=== TASK INSTRUCTIONS ===
A faithful copy of the entries is needed, one that leaves out the pictures.
*** Opening of DATA SUPPLIED ***
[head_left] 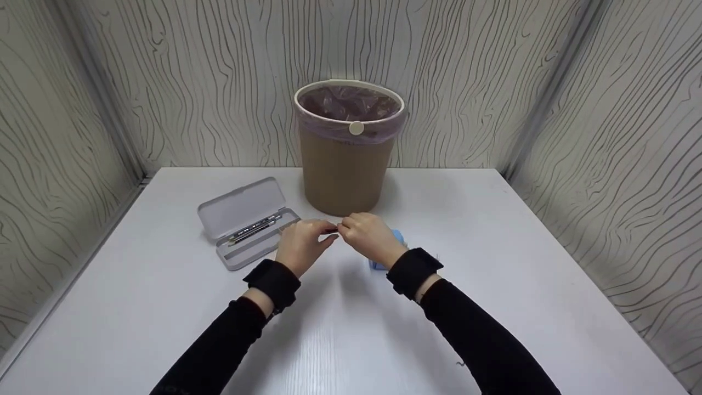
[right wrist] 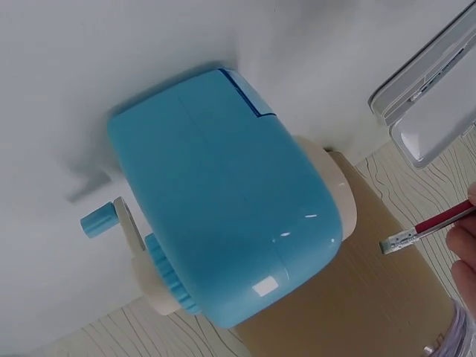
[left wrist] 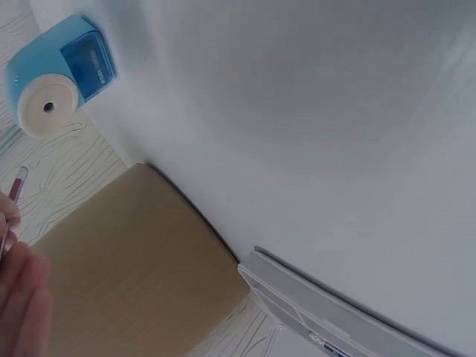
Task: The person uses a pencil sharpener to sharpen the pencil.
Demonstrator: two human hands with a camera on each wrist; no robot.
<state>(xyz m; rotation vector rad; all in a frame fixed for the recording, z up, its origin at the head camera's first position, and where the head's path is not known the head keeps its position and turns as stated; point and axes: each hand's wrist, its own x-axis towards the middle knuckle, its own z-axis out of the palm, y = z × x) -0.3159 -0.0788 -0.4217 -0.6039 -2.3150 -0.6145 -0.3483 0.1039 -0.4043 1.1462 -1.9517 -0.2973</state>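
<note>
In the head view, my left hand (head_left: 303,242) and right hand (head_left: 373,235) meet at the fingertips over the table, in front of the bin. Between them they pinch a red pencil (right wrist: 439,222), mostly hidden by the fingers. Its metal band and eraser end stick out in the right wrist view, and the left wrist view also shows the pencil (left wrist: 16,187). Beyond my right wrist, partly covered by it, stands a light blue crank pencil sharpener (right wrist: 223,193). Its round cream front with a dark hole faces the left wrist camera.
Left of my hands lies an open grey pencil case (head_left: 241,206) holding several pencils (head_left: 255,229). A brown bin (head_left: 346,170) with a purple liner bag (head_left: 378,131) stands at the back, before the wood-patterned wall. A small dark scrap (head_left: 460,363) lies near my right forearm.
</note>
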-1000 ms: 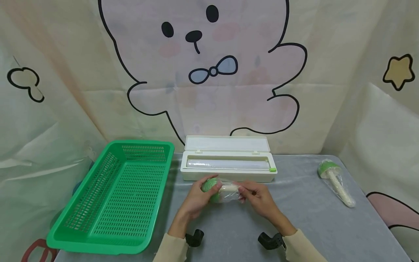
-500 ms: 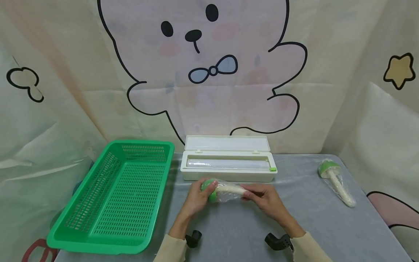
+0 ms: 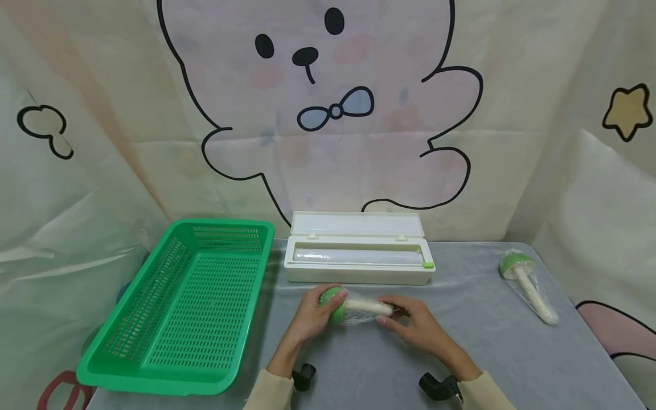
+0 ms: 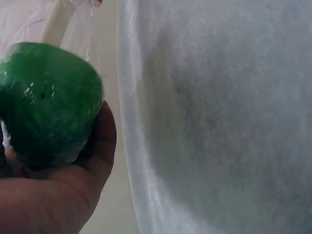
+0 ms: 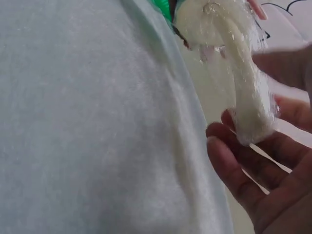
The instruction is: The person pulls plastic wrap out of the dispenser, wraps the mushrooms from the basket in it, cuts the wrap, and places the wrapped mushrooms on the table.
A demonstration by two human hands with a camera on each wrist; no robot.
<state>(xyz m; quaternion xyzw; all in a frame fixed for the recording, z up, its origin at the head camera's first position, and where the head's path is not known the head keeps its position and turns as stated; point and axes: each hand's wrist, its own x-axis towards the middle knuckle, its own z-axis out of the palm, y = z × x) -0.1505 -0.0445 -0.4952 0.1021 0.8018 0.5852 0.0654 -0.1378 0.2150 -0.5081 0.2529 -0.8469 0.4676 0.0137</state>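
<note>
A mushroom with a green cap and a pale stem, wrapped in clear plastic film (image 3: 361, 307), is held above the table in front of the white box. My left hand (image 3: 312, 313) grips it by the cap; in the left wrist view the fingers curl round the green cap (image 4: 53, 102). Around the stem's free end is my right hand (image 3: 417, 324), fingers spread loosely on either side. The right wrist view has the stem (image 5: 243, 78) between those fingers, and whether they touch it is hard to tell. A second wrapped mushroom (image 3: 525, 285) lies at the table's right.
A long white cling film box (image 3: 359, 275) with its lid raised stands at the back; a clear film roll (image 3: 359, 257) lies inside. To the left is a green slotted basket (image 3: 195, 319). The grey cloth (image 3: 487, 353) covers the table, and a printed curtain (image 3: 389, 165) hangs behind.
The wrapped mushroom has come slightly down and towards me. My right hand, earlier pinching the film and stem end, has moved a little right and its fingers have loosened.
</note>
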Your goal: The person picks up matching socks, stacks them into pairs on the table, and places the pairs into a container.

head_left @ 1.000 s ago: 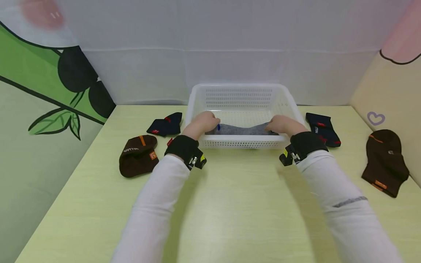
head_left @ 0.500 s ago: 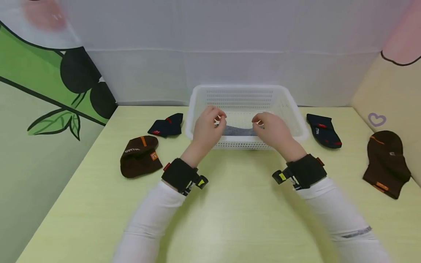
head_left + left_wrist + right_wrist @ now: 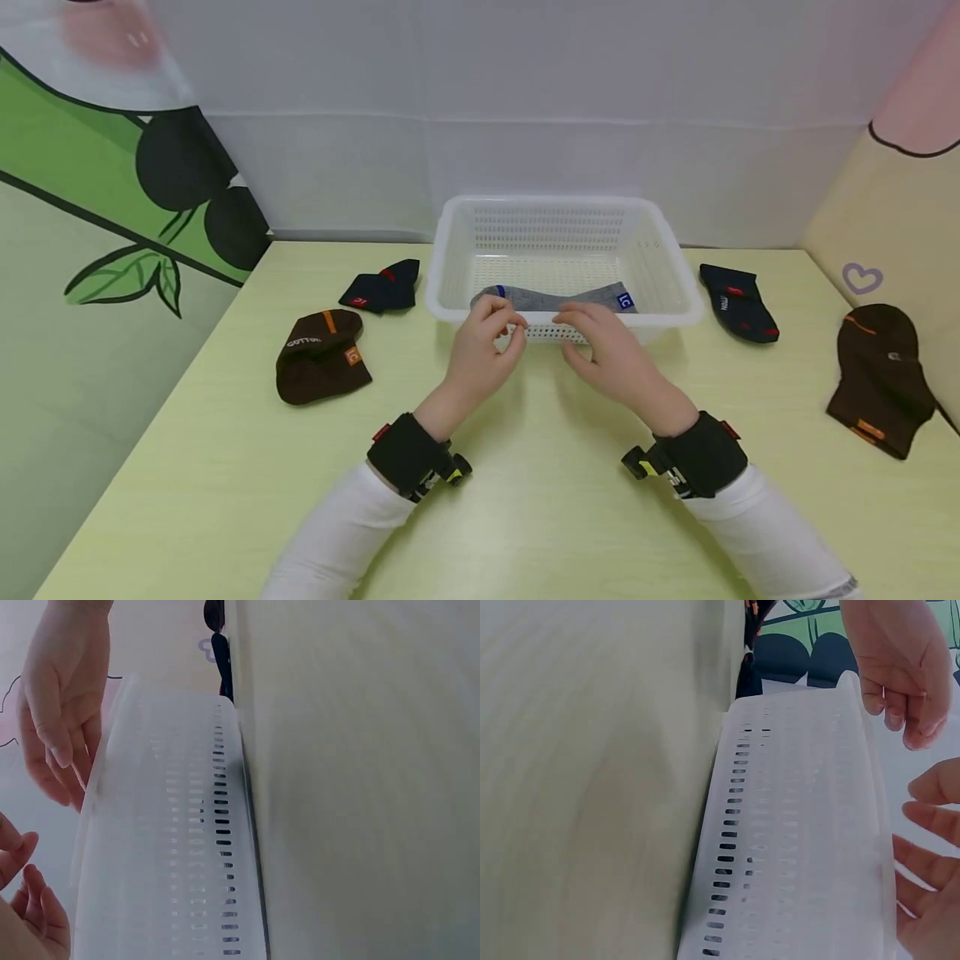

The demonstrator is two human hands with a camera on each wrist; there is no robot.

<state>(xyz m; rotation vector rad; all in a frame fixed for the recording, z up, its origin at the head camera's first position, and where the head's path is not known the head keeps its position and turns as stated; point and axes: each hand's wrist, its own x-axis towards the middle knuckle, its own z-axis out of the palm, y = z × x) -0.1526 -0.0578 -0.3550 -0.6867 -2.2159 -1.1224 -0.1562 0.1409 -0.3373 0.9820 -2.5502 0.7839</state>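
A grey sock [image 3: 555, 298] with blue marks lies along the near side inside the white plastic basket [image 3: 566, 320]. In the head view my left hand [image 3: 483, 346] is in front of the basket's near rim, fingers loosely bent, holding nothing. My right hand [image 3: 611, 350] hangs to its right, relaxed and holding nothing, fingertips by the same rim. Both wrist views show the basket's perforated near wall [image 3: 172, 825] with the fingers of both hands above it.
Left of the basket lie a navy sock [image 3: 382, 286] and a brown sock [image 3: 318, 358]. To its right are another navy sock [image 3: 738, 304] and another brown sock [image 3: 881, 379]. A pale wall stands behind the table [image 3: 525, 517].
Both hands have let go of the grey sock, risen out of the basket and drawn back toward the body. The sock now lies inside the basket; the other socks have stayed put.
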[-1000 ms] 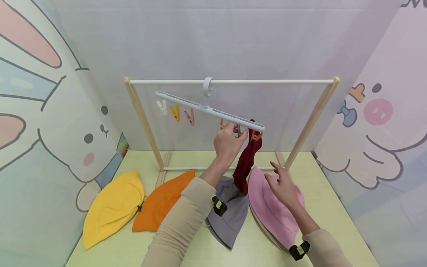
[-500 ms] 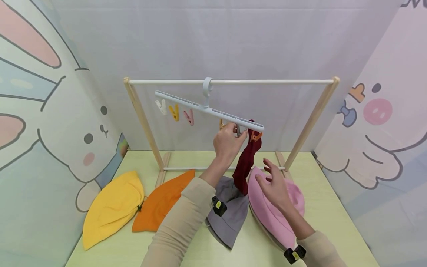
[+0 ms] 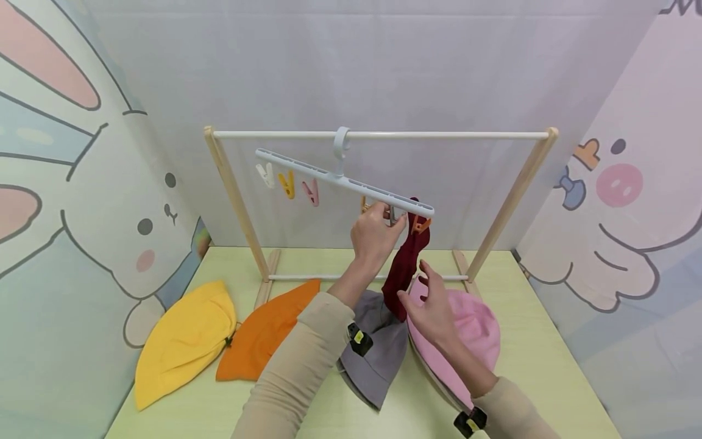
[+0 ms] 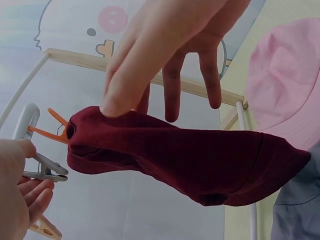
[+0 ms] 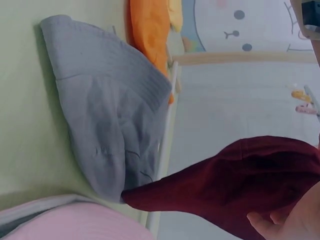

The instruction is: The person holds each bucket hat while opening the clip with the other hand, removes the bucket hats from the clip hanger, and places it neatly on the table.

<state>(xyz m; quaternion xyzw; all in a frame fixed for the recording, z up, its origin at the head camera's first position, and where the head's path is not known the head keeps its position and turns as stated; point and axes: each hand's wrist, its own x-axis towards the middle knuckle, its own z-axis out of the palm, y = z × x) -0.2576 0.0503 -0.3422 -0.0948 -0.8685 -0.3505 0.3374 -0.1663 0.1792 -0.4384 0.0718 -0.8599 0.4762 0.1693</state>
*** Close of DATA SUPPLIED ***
=== TASK RESPONSE ===
[head_left] 
[right wrist] 
[left wrist] 
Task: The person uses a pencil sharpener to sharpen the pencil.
Demonstrator: two human hands with a camera on each wrist; no robot.
<state>(xyz m; rotation vector rad; all in a frame fixed for the recording, z up, its origin at the head camera's first position, and where the head's path is not known the head keeps its position and turns as stated; point and axes: each hand's wrist, its own x-axis towards the middle knuckle, its own z-axis out of the palm, y = z × x) -0.3159 -0.0788 -0.4217 -0.6039 -2.3150 -0.6145 -0.3483 0.1039 -0.4043 1.1462 -1.9517 -0.2973</state>
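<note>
In the head view, my left hand (head_left: 303,242) and right hand (head_left: 373,235) meet at the fingertips over the table, in front of the bin. Between them they pinch a red pencil (right wrist: 439,222), mostly hidden by the fingers. Its metal band and eraser end stick out in the right wrist view, and the left wrist view also shows the pencil (left wrist: 16,187). Beyond my right wrist, partly covered by it, stands a light blue crank pencil sharpener (right wrist: 223,193). Its round cream front with a dark hole faces the left wrist camera.
Left of my hands lies an open grey pencil case (head_left: 241,206) holding several pencils (head_left: 255,229). A brown bin (head_left: 346,170) with a purple liner bag (head_left: 378,131) stands at the back, before the wood-patterned wall. A small dark scrap (head_left: 460,363) lies near my right forearm.
</note>
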-1000 ms: 
-500 ms: 
+0 ms: 
+0 ms: 
+0 ms: 
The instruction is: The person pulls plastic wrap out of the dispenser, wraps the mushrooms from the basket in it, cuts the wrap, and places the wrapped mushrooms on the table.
A demonstration by two human hands with a camera on each wrist; no robot.
<state>(xyz m; quaternion xyzw; all in a frame fixed for the recording, z up, its origin at the head camera's first position, and where the head's path is not known the head keeps its position and turns as stated; point and axes: each hand's wrist, its own x-axis towards the middle knuckle, its own z-axis out of the palm, y = z × x) -0.1505 -0.0445 -0.4952 0.1021 0.8018 0.5852 0.0654 -0.1378 0.2150 -0.5081 0.2529 -0.8469 0.4676 0.0137</state>
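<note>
A mushroom with a green cap and a pale stem, wrapped in clear plastic film (image 3: 361, 307), is held above the table in front of the white box. My left hand (image 3: 312, 313) grips it by the cap; in the left wrist view the fingers curl round the green cap (image 4: 53, 102). Around the stem's free end is my right hand (image 3: 417, 324), fingers spread loosely on either side. The right wrist view has the stem (image 5: 243, 78) between those fingers, and whether they touch it is hard to tell. A second wrapped mushroom (image 3: 525, 285) lies at the table's right.
A long white cling film box (image 3: 359, 275) with its lid raised stands at the back; a clear film roll (image 3: 359, 257) lies inside. To the left is a green slotted basket (image 3: 195, 319). The grey cloth (image 3: 487, 353) covers the table, and a printed curtain (image 3: 389, 165) hangs behind.
The wrapped mushroom has come slightly down and towards me. My right hand, earlier pinching the film and stem end, has moved a little right and its fingers have loosened.
</note>
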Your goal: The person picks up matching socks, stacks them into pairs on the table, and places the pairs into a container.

head_left @ 1.000 s ago: 
head_left @ 0.500 s ago: 
head_left + left_wrist + right_wrist @ now: 

The demonstrator is two human hands with a camera on each wrist; there is no robot.

<state>(xyz m; rotation vector rad; all in a frame fixed for the recording, z up, its origin at the head camera's first position, and where the head's path is not known the head keeps its position and turns as stated; point and axes: each hand's wrist, its own x-axis towards the middle knuckle, its own z-axis out of the palm, y = z × x) -0.1526 -0.0578 -0.3550 -0.6867 -2.2159 -1.1224 -0.1562 0.1409 -0.3373 0.9820 -2.5502 0.7839</state>
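A grey sock [image 3: 555, 298] with blue marks lies along the near side inside the white plastic basket [image 3: 566, 320]. In the head view my left hand [image 3: 483, 346] is in front of the basket's near rim, fingers loosely bent, holding nothing. My right hand [image 3: 611, 350] hangs to its right, relaxed and holding nothing, fingertips by the same rim. Both wrist views show the basket's perforated near wall [image 3: 172, 825] with the fingers of both hands above it.
Left of the basket lie a navy sock [image 3: 382, 286] and a brown sock [image 3: 318, 358]. To its right are another navy sock [image 3: 738, 304] and another brown sock [image 3: 881, 379]. A pale wall stands behind the table [image 3: 525, 517].
Both hands have let go of the grey sock, risen out of the basket and drawn back toward the body. The sock now lies inside the basket; the other socks have stayed put.
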[-1000 ms] 
[-500 ms] 
[+0 ms] 
[+0 ms] 
[+0 ms] 

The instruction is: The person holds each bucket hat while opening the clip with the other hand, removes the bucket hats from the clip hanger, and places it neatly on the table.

<state>(xyz m; quaternion xyzw; all in a frame fixed for the recording, z up, its origin at the head camera's first position, and where the head's path is not known the head keeps its position and turns as stated; point and axes: each hand's wrist, its own x-axis towards the middle knuckle, its own z-axis out of the palm, y = z × x) -0.2576 0.0503 -0.3422 -0.0948 -0.8685 -0.3505 0.3374 -0.1663 0.1792 -0.4384 0.0718 -0.8599 0.4762 0.1693</state>

No more output is needed here.